Isomalt
A sugar alcohol made from sucrose, used to bulk out and sweeten sugar-free sweets and chocolates without the full calorie load of sugar.
At higher amounts, isomalt is not fully absorbed in the gut and ferments in the large intestine, causing bloating, stomach cramps and loose stools. Children reach this threshold at lower doses than adults.
What is it?
Isomalt is a polyol (sugar alcohol) produced commercially from sucrose by a two-step enzymatic and hydrogenation process. It is a white crystalline powder with roughly half the sweetness of table sugar, very low solubility, and a near-zero glycaemic response because it is only partially digested in the small intestine.
What does it do?
It acts simultaneously as a bulk sweetener, humectant and texturising agent. Because it resists moisture uptake and does not caramelise easily, it holds the texture of confectionery products and hard-boiled sweets over time. Most of what is consumed passes undigested to the large intestine, where gut bacteria ferment it, generating short-chain fatty acids and gas.
Where you will see it
Hard-boiled and sugar-free sweets, chocolate and chocolate-flavoured coatings, chewing gum, sugar-free cough drops and throat lozenges, ice cream, marzipan, baked goods labelled 'no added sugar', and some diabetic-targeted confectionery. On the label it appears as 'isomalt' or 'E953'.
What the science says
Laxative effect and gut tolerance
Isomalt is only partially absorbed in the small intestine. The remainder reaches the colon, where bacteria ferment it, producing gas and drawing water into the bowel. At high doses this causes bloating, abdominal rumbling, cramps and loose or watery stools. Children reach the threshold where these effects occur at a lower intake than adults, as shown in controlled studies comparing isomalt sweets against sucrose sweets.

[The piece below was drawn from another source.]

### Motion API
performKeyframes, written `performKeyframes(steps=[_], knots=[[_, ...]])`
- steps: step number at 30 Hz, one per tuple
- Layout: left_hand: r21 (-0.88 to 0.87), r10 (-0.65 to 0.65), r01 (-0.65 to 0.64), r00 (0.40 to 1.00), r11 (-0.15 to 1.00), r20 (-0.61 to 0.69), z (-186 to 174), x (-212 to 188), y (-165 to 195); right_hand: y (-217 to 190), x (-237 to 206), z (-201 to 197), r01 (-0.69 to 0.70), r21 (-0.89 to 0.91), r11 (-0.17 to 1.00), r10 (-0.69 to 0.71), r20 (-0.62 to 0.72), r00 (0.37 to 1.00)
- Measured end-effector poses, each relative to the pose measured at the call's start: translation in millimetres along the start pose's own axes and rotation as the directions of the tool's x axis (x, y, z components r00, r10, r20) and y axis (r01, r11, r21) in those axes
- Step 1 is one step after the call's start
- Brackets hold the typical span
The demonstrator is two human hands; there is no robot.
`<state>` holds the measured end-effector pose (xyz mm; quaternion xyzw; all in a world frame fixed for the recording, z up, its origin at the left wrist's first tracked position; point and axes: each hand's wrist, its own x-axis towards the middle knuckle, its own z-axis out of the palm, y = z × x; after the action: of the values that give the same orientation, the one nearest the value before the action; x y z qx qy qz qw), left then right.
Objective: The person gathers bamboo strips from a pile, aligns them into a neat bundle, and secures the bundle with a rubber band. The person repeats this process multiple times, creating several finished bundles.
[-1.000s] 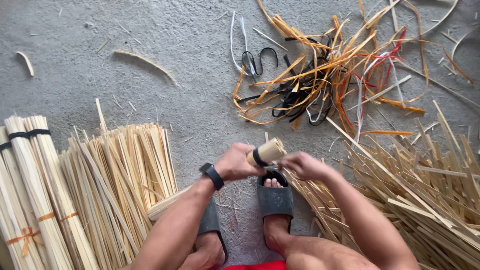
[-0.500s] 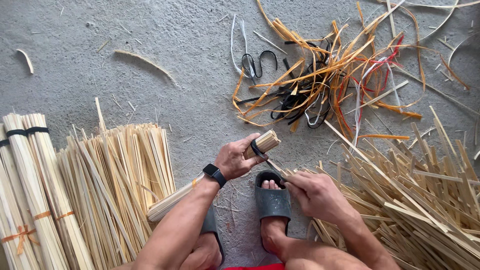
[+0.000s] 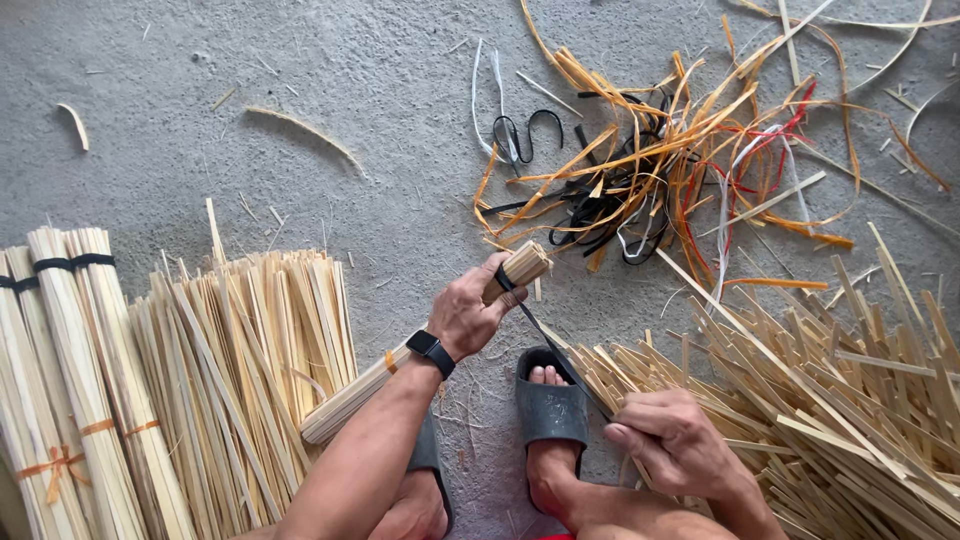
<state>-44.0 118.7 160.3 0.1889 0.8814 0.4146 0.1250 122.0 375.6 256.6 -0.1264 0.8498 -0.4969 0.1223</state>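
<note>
Just above the dark sandal, over grey concrete, a tied stick bundle is held at a slant. L hand is clenched round it near the upper end, w/ the top end poking out past the fingers toward the strap tangle, and the long lower part running down-left under the wrist, past the black watch. A black strap is looped round the bundle right at the grip, then runs taut down-right across the sandal's toe end to the R hand. R hand is closed tight, pinching that strap's free end, just right of the sandal and well apart from the bundle.

Left of the sandal: a loose stick pile, and further left, bound stick bundles w/ black and orange ties. Right of the sandal: a scattered splint heap. Tangle of orange, black, red and white straps lies well above the sandal.
</note>
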Motion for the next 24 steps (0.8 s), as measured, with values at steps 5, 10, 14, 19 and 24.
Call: performKeyframes(steps=[5, 10, 14, 19, 24], knots=[[-0.174, -0.022, 0.024, 1.000, 0.985, 0.008, -12.8, 2.4, -0.3, 60.6, -18.5, 23.9, -0.158, -0.043, 0.986, 0.160, 0.046, 0.986], [-0.568, -0.159, 0.394, 0.895, 0.723, 0.418, -21.6, -4.0, -2.5, 138.7, 46.9, 41.7, -0.457, -0.042, 0.888, 0.459, 0.089, 0.884], [-0.473, 0.031, 0.276, 0.838, 0.837, 0.545, 20.0, -33.0, 7.4, 133.9, 137.0, 21.9, -0.242, -0.153, 0.958, 0.266, 0.158, 0.951], [-0.359, -0.030, 0.179, 0.923, 0.916, 0.384, 46.6, -23.7, -3.6, 34.5, 125.7, 13.8, 0.200, -0.479, 0.855, -0.088, 0.245, 0.966], [-0.603, -0.126, 0.426, 0.871, 0.675, 0.474, 28.4, -6.0, -18.4, 6.6, 83.4, 19.0, 0.085, -0.434, 0.897, -0.101, -0.015, 0.995]])
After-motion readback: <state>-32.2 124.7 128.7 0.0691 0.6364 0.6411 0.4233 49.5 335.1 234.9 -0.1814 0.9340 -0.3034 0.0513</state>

Children who ate 25g of isomalt-sweetened sweets had significantly more stomach-ache, abdominal rumbling and watery stools than those eating sucrose sweets; the same dose produced a mild laxative effect in children but not in the adult comparison group.
In a crossover study comparing sucrose, isomalt and lycasin, children showed greater gastrointestinal sensitivity to both polyols than adults, with isomalt producing more laxative episodes per unit dose in children.
Regulatory labelling requirement
Because laxation at high doses is well established, European and retained UK law requires that any food containing more than 10% added polyols, including isomalt, must carry the warning 'excessive consumption may produce laxative effects' on the label. This is a mandatory consumer alert, not a voluntary advisory.
Foods containing more than 10% added polyols must carry a mandatory laxation warning under assimilated EU Regulation 1333/2008 and related labelling provisions retained in UK law.
Glycaemic response and dental effects
Because isomalt is poorly absorbed, it has a very low glycaemic index and does not meaningfully raise blood glucose. It is also non-cariogenic, meaning oral bacteria cannot ferment it to produce the acids that cause tooth decay. These properties are why it is widely used in diabetic confectionery and dental-friendly products.
Isomalt has a glycaemic index of approximately 2, compared with 65 for sucrose, and does not promote tooth decay because it is not metabolised by cariogenic oral bacteria.
Where it stands with the regulators
Who should be careful
People with irritable bowel syndrome or other functional gut conditions may find even moderate amounts trigger symptoms. Children are more sensitive than adults and reach the laxation threshold at lower doses. If you are buying sugar-free sweets or chocolates for a child, check the label for 'isomalt' or 'E953' and look for the mandatory laxation warning.
The honest read
The gut-tolerance issue with isomalt is one of the better-documented effects of any food additive. It is real, dose-dependent, and more pronounced in children. The mandatory labelling requirement reflects this. Beyond laxation, the science on isomalt is thin: no carcinogenicity classification, no endocrine signal, no banned-substance status. The main practical concern is eating enough sugar-free sweets in one sitting, which is easier than most people assume, especially for children. The science on gut sensitivity in populations with IBS or gut conditions is not yet fully mapped.
Related additives
Common questions
Is E953 banned in the UK?
No. Isomalt is approved for use in the UK under the retained EU food additives framework. It is a permitted sweetener and bulking agent in a wide range of food categories.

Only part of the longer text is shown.